* **Required action**: Leaving out the pictures, retype the lines from the top of the listing through the line with "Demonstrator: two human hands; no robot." exactly.

* **Dataset excerpts**:
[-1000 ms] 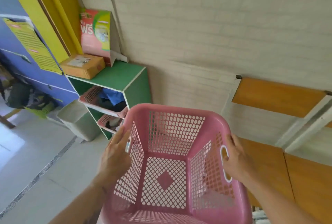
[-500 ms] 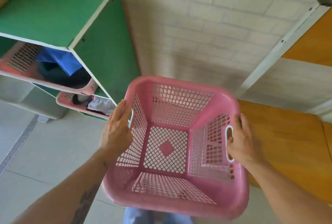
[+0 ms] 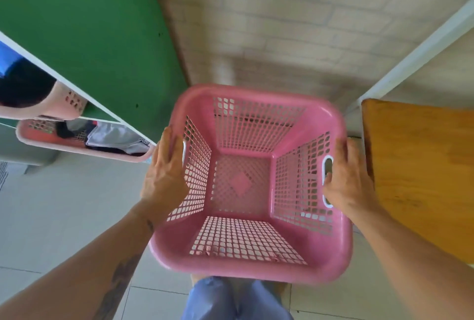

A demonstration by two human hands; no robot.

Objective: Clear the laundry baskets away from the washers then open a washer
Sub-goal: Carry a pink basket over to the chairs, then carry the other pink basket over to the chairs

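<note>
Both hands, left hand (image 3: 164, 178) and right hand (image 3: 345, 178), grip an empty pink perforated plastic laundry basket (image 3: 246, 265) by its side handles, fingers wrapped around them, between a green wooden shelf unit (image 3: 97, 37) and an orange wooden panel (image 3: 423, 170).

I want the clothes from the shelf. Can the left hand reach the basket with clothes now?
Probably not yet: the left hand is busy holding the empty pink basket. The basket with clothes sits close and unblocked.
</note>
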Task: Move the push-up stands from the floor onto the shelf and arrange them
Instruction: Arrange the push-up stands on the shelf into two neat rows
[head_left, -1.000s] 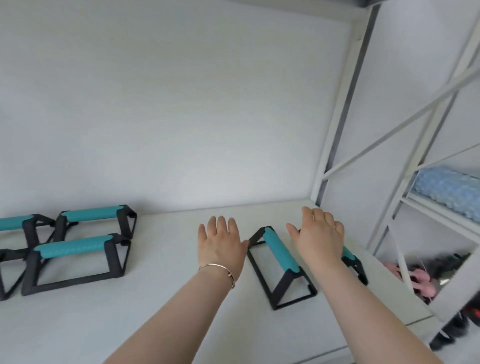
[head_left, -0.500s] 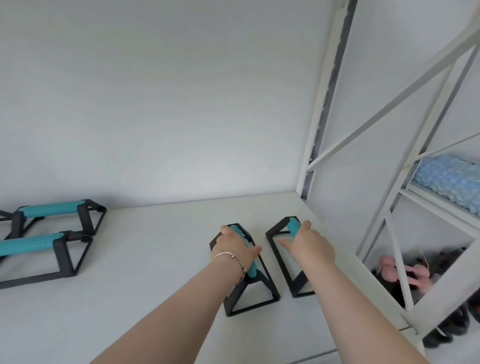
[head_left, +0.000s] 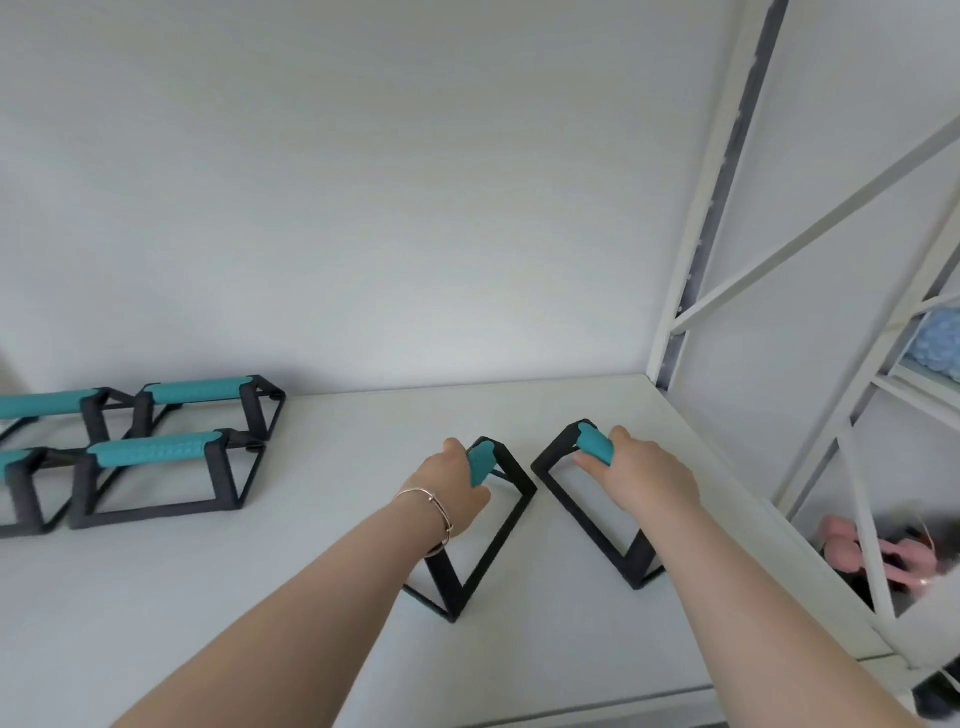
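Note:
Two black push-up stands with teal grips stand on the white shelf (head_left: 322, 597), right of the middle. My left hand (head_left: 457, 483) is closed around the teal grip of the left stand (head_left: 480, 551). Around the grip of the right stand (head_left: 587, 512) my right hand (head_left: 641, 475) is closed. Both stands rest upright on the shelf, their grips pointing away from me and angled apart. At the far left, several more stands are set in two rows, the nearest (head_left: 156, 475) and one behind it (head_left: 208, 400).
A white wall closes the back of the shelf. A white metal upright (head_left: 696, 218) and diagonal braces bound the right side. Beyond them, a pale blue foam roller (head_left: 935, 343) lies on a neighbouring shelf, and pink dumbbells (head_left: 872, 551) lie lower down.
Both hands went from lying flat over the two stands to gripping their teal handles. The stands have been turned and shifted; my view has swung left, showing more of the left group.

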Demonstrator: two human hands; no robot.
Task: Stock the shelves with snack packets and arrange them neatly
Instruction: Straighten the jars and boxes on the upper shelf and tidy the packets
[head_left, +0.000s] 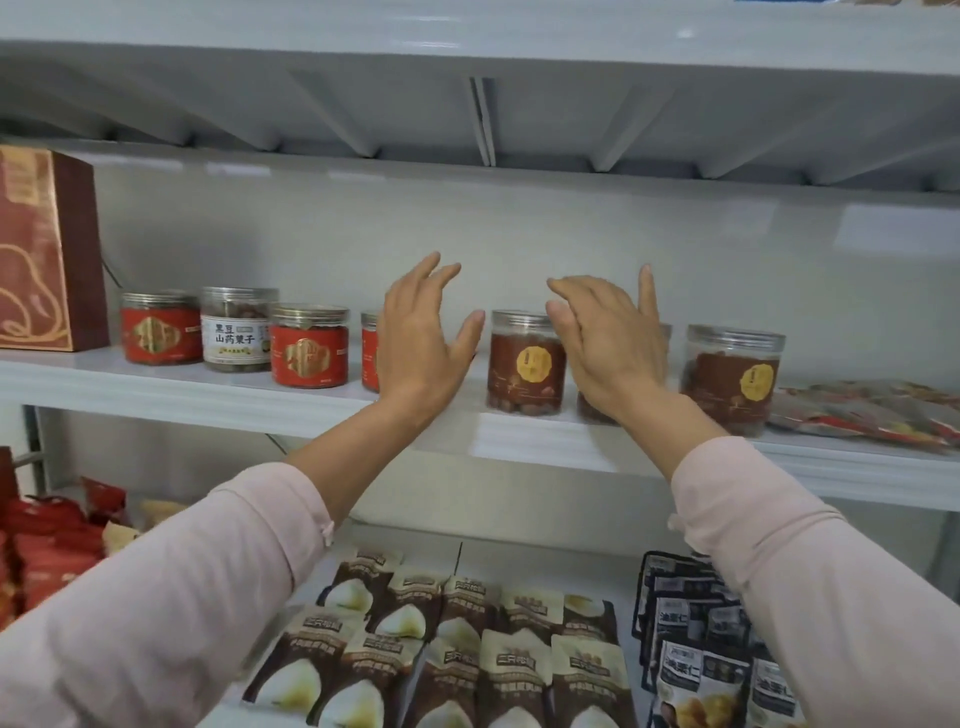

* **Answer for the task**:
[-1000 ms] 
[-500 ms] 
[+0 ms] 

A demonstration by two human hands; no robot.

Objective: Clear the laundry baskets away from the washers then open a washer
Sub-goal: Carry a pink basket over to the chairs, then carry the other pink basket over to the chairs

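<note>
Both hands, left hand (image 3: 164, 178) and right hand (image 3: 345, 178), grip an empty pink perforated plastic laundry basket (image 3: 246, 265) by its side handles, fingers wrapped around them, between a green wooden shelf unit (image 3: 97, 37) and an orange wooden panel (image 3: 423, 170).

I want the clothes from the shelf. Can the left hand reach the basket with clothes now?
Probably not yet: the left hand is busy holding the empty pink basket. The basket with clothes sits close and unblocked.
</note>
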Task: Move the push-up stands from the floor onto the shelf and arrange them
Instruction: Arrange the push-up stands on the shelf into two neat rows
[head_left, -1.000s] 
[head_left, -0.500s] 
[head_left, +0.000s] 
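Note:
Two black push-up stands with teal grips stand on the white shelf (head_left: 322, 597), right of the middle. My left hand (head_left: 457, 483) is closed around the teal grip of the left stand (head_left: 480, 551). Around the grip of the right stand (head_left: 587, 512) my right hand (head_left: 641, 475) is closed. Both stands rest upright on the shelf, their grips pointing away from me and angled apart. At the far left, several more stands are set in two rows, the nearest (head_left: 156, 475) and one behind it (head_left: 208, 400).
A white wall closes the back of the shelf. A white metal upright (head_left: 696, 218) and diagonal braces bound the right side. Beyond them, a pale blue foam roller (head_left: 935, 343) lies on a neighbouring shelf, and pink dumbbells (head_left: 872, 551) lie lower down.
Both hands went from lying flat over the two stands to gripping their teal handles. The stands have been turned and shifted; my view has swung left, showing more of the left group.
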
Demonstrator: two human hands; no robot.

The work is done, and the output is complete.